Nitelikli teşebbüs: Silah/çok kişi/maske/konut–işyeri gibi nitelikler icra sırasında fiilen sahnedeyse nitelikli yağmaya teşebbüs söz konusudur. Silahın sırf taşınması değil, icraya entegre edilmesi (sergileme/kullanım tehdidi) aranır.

Somut örnekler:

  • Alarm vakası: Fail silahla kasiyeri tehdit eder; kasa açılmak üzereyken alarm devreye girer ve kaçılır → nitelikli yağmaya teşebbüs; tehlike yüksek, indirim düşük.
  • Sahte tabanca: Mağdur gerçek sanıp cüzdanı çıkarırken güvenlik gelir → teşebbüs; mağdur algısı + bağlam elverişliliği destekler.
  • Gönüllü vazgeçme: Fail bıçakla telefonu alır, birkaç metre sonra kendi iradesiyle iade eder, mağduru güvenli alana götürür, polis çağırır → m.36 uygulanabilir.

4) İştirak: Müşterek Faillik, Azmettirme, Yardım

Müşterek faillik: Birden fazla kişi yağmanın icra hareketlerini bilerek–isteyerek birlikte yürütüyor ve icra üzerinde fonksiyonel hâkimiyeti paylaşıyorsa müştirek faildir. Örnek: Biri silahı mağdura doğrultup diğeri kasayı boşaltıyorsa; birinin mağduru tutması, diğerinin çantayı çekmesi; dışarıdaki gözcünün telsizle içeriye zamanlama vermesi. Rol dağılımı önceden planlanmış veya olay anında anlaşılmış olabilir; ikisinde de ortak kast aranır.

Azmettirme: Yağma kararını ilk kez doğuran ve icracıları suçu işlemeye sevk eden kişi azmettirendir (TCK m.38). Azmettiren, icracıların işlediği suçtan fail gibi sorumludur. Plan–zaman–yer–araç seçiminde belirleyici olan, “hedef market, şu saat, şu kapıdan girin” gibi yönlendirmeler veren kişi azmettirme sınırına yaklaşır.

Yardım etme: Silah/araç/maske temini, kaçış güzergâhını hazırlama, gözcülük, psikolojik–moral destek gibi katkılar yardımdır (TCK m.39). Yardımın icraya etki derecesi ve zamanı (öncesi/ası sırasında) önemlidir. Olay sonrası delil gizleme, farklı suç tipleri (suçluyu kayırma vb.) doğurur.

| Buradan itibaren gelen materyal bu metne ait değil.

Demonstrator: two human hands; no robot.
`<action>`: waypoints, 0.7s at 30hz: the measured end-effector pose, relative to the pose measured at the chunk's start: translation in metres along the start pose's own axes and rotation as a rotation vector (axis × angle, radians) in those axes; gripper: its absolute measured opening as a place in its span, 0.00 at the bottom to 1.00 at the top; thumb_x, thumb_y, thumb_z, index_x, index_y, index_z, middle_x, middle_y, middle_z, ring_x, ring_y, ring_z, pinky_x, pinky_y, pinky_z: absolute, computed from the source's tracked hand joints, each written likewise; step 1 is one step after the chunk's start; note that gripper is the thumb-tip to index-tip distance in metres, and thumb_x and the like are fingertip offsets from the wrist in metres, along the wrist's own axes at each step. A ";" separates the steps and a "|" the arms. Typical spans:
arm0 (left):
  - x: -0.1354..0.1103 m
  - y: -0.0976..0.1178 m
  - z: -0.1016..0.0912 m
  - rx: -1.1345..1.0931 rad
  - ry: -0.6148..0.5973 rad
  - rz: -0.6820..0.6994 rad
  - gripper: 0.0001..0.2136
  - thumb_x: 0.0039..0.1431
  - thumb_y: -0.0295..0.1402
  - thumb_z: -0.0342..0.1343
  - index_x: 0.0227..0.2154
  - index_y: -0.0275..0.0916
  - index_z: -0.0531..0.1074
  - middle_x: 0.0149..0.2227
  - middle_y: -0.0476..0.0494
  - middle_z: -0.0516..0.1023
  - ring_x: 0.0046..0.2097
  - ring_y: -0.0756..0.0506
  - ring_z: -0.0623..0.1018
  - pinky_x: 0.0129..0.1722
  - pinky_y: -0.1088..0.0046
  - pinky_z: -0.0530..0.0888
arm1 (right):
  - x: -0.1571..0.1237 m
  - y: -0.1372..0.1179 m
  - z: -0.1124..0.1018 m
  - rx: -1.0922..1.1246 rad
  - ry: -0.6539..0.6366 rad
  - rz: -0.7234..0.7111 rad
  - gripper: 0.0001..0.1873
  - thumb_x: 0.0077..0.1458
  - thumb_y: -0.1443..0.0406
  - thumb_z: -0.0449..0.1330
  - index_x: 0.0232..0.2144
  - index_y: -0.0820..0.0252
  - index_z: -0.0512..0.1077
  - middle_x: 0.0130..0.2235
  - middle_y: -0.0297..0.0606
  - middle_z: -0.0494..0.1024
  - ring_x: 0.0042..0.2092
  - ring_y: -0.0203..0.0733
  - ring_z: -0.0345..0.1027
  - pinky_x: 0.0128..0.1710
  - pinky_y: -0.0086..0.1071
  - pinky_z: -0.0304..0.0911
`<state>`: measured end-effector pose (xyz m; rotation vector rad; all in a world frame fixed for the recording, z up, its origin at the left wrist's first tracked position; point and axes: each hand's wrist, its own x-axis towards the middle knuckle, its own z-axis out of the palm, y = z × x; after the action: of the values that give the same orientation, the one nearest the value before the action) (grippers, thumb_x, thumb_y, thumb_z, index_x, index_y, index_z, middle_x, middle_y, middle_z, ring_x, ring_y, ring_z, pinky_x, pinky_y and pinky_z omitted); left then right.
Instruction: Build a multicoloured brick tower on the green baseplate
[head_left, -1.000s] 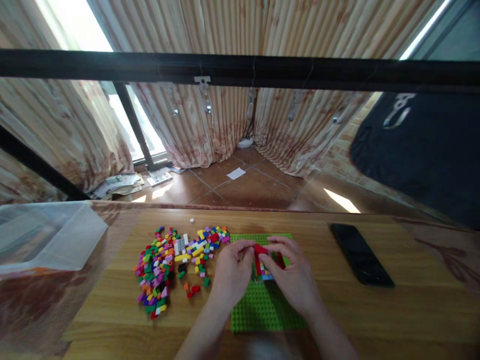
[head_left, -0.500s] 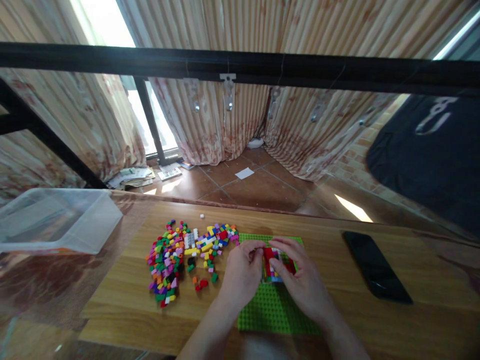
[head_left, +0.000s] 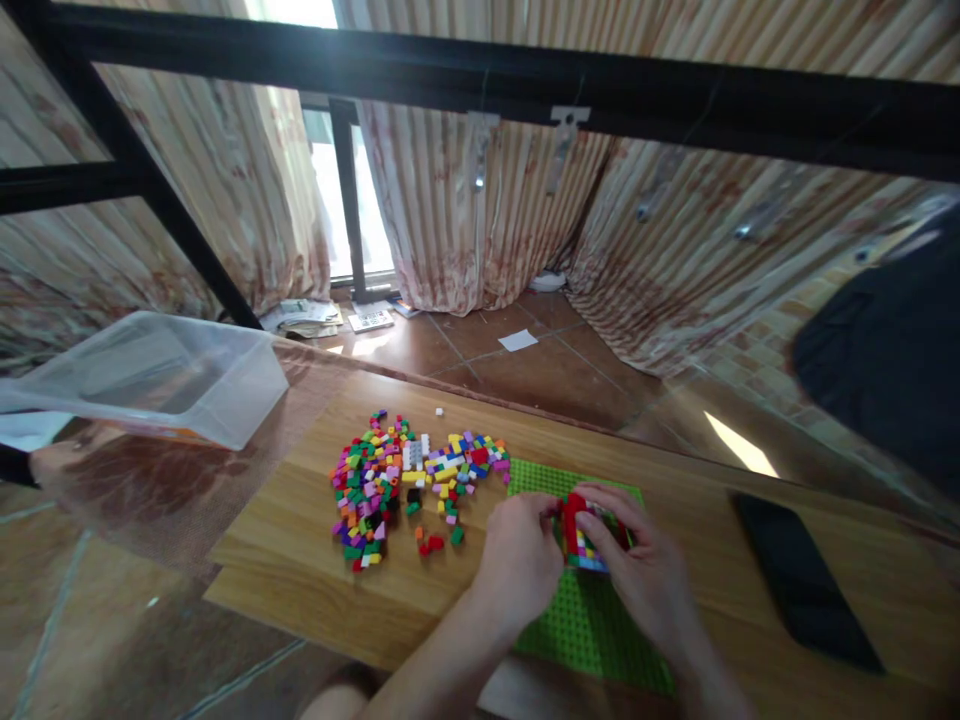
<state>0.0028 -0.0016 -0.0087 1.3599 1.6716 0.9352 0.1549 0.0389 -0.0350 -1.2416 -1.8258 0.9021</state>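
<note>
A small build of toy bricks (head_left: 576, 525), with red walls and a white, yellow and blue lower part, is over the green studded baseplate (head_left: 581, 630). My left hand (head_left: 525, 550) is closed at its left side, fingers curled and fingertips against the red edge. What lies under those fingertips is partly hidden. My right hand (head_left: 637, 550) grips the build from the right, thumb across the front and fingers over the far side. The hands hide much of the build, and I cannot tell whether it is attached to the baseplate.
Many loose coloured bricks (head_left: 367, 490) lie in a pile on the wooden table (head_left: 300, 590), left of the baseplate. A black phone (head_left: 806, 580) lies at the right. A clear plastic bin (head_left: 247, 400) stands at the far left. A dark bar (head_left: 450, 70) crosses beyond the table.
The view has turned left and tilted, so the things on the table appear farther right. Both hands stay on the brick build, and more of its red wall shows between them.
</note>
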 end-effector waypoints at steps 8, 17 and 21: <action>-0.005 0.000 0.000 0.028 -0.004 0.017 0.17 0.57 0.23 0.44 0.36 0.39 0.80 0.38 0.41 0.83 0.42 0.44 0.80 0.44 0.71 0.73 | 0.003 0.003 -0.003 -0.010 -0.038 0.056 0.14 0.54 0.54 0.62 0.41 0.51 0.77 0.45 0.38 0.78 0.47 0.45 0.71 0.51 0.42 0.66; -0.009 -0.001 0.003 0.058 0.016 0.017 0.16 0.59 0.27 0.45 0.38 0.40 0.79 0.37 0.39 0.82 0.40 0.41 0.80 0.42 0.66 0.74 | 0.004 -0.005 -0.005 -0.027 -0.021 0.074 0.16 0.51 0.53 0.63 0.39 0.53 0.79 0.43 0.40 0.80 0.45 0.47 0.73 0.49 0.43 0.68; -0.009 -0.002 0.004 0.052 0.032 0.029 0.15 0.60 0.29 0.46 0.39 0.40 0.79 0.37 0.38 0.82 0.39 0.40 0.80 0.39 0.65 0.74 | 0.006 -0.006 -0.007 -0.050 -0.036 0.073 0.16 0.51 0.52 0.63 0.38 0.53 0.79 0.44 0.41 0.80 0.45 0.48 0.73 0.49 0.44 0.68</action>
<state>0.0068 -0.0109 -0.0112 1.4137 1.7153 0.9405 0.1574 0.0437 -0.0254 -1.3385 -1.8517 0.9286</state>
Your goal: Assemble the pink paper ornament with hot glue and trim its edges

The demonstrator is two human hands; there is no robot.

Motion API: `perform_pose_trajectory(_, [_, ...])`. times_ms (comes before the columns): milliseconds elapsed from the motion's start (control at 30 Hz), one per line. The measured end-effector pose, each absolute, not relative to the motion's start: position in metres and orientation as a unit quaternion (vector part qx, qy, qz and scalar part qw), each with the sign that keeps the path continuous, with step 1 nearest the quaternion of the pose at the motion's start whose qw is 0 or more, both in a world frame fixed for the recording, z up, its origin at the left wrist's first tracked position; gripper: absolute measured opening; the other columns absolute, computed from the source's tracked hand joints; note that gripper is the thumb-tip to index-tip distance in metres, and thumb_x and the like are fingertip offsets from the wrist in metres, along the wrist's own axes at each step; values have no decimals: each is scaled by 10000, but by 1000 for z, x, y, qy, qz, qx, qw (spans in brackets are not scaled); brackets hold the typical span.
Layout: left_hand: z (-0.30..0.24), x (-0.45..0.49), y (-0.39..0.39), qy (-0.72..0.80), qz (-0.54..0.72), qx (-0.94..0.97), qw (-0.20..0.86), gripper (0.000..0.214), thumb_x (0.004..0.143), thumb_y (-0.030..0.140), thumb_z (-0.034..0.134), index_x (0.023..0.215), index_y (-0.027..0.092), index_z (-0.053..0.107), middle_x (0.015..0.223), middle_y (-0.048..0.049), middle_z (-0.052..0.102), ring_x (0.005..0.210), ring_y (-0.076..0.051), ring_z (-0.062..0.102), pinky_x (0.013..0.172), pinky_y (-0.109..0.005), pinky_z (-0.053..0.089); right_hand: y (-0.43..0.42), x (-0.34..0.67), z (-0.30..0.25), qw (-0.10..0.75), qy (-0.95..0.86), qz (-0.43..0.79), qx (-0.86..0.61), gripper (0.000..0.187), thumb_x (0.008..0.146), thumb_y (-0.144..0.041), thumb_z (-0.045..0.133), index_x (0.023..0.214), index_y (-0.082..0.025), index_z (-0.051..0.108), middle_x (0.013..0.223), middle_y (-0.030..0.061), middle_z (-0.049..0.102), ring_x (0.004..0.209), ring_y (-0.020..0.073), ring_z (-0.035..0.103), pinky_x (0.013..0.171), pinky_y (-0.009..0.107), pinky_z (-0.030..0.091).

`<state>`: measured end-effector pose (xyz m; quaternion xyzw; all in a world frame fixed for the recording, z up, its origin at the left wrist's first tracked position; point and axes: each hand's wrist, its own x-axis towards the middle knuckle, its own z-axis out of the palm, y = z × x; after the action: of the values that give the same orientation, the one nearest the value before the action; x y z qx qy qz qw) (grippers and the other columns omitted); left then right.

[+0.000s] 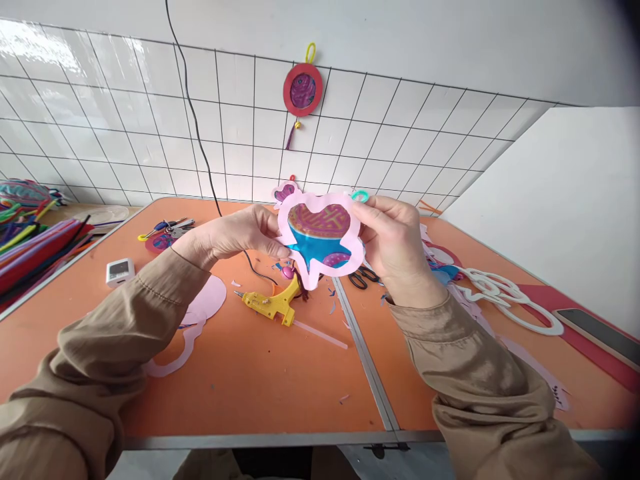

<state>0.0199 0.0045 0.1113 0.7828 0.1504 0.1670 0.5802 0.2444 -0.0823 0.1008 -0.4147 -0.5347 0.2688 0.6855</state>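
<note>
Pink-bordered ornament [320, 247], left hand [237, 235] pinching one edge, right hand [395, 237] pinching the other

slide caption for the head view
Left hand and right hand hold a pink-bordered ornament near a yellow glue gun.
</note>
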Motion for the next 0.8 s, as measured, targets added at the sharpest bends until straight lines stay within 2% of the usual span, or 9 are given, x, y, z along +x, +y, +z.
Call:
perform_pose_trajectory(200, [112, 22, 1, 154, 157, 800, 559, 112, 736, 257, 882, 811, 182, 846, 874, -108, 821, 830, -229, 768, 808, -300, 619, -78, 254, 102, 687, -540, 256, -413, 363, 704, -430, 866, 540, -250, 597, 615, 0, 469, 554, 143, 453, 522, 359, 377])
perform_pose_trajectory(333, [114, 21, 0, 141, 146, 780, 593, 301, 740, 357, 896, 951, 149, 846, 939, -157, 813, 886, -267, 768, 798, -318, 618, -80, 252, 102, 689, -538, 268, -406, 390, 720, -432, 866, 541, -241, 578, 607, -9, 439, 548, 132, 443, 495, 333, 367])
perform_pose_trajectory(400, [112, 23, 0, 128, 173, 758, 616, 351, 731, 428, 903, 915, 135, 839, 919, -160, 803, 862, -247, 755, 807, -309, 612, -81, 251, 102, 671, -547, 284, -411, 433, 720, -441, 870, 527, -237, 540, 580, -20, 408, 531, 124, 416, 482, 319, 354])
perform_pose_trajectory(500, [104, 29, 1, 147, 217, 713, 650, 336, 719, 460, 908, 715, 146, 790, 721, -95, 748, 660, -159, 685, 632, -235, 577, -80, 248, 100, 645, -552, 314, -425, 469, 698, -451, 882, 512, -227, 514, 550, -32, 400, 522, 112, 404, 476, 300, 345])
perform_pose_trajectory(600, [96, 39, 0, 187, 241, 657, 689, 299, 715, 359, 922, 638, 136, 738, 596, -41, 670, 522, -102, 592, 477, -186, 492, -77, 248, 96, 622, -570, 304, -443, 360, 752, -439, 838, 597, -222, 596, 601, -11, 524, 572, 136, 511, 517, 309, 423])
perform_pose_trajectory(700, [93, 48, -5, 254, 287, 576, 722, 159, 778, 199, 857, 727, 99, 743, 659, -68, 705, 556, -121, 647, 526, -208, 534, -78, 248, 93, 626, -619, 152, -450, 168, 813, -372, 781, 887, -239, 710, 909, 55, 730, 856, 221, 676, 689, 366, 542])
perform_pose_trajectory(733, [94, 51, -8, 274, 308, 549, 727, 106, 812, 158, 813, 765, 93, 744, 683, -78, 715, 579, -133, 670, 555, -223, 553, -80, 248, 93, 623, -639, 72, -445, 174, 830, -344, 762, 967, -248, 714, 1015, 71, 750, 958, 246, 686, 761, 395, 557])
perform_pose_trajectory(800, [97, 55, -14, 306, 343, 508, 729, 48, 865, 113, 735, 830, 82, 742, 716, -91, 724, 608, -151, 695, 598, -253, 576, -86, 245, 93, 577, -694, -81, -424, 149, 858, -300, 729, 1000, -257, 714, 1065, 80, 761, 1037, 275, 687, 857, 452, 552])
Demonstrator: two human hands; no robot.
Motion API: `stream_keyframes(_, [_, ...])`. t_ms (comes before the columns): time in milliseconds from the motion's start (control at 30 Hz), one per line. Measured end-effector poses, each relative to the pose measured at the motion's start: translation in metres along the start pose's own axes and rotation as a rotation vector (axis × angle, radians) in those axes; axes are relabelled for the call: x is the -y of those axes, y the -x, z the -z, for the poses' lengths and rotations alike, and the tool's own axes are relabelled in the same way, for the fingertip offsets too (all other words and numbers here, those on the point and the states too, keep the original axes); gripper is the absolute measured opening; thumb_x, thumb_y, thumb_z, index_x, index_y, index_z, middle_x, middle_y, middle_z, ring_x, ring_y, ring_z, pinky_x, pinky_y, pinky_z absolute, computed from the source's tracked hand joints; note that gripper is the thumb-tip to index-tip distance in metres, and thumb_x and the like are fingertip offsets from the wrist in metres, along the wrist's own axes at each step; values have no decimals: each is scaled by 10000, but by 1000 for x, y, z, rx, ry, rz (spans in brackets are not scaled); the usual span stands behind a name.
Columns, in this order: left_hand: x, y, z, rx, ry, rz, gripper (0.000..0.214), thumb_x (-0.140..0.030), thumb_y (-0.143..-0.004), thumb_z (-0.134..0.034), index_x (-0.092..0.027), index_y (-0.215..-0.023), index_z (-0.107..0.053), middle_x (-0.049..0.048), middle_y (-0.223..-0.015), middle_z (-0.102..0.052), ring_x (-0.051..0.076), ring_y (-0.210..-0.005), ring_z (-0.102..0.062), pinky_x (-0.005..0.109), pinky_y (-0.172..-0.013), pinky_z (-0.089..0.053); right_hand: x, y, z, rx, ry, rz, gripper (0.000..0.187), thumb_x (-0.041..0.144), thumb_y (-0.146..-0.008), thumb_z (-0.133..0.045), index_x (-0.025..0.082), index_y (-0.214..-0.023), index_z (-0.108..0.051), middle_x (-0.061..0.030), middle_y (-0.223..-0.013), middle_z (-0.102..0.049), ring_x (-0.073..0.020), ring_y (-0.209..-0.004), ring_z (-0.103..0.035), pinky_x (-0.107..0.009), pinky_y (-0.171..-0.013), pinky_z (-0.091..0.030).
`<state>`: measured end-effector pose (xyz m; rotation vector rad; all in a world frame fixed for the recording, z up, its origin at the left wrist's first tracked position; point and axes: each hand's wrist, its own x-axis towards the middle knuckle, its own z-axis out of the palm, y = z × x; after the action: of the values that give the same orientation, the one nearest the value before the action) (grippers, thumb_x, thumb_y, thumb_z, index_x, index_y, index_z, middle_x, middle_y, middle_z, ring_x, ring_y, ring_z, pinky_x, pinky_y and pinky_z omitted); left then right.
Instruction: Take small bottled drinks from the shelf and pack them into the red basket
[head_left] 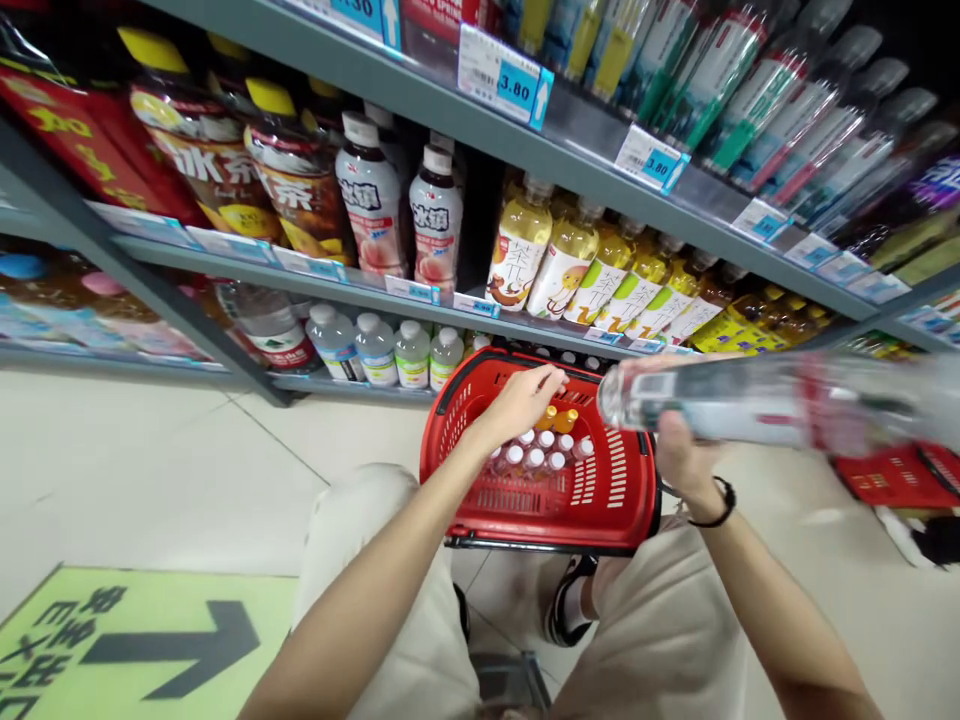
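Note:
My right hand grips a large clear plastic bottle with a pale label and a red band. It lies nearly level above the right rim of a red basket, its far end blurred by motion. Over the basket's middle, my left hand has loosely bent fingers and nothing visible in it. Inside the basket stand several small white-capped bottles and two orange-capped ones; the left hand and forearm hide part of the basket.
A grey shelf unit spans the front, with tea bottles and peach drink bottles. Small water bottles fill the bottom shelf. A green floor sign lies at left, a red object on the right.

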<state>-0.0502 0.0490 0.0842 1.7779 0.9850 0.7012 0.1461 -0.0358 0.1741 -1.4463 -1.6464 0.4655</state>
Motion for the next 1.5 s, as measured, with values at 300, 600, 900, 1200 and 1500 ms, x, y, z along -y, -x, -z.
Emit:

Niteliklerin paylaşımı: Nitelik doğuran unsurlar (silah, maske, çok kişi, konut/işyeri, savunmasız mağdur) ortak planın parçası ve icrada görünür ise tüm müşterek failler bakımından hükme esas alınır. Silahı sadece bir failin gizlice taşıdığı ve diğerlerinin bilmediği ispatlanırsa, silah nitelik artırımının herkese otomatik yansıması beklenmemelidir; somut olay incelenmelidir.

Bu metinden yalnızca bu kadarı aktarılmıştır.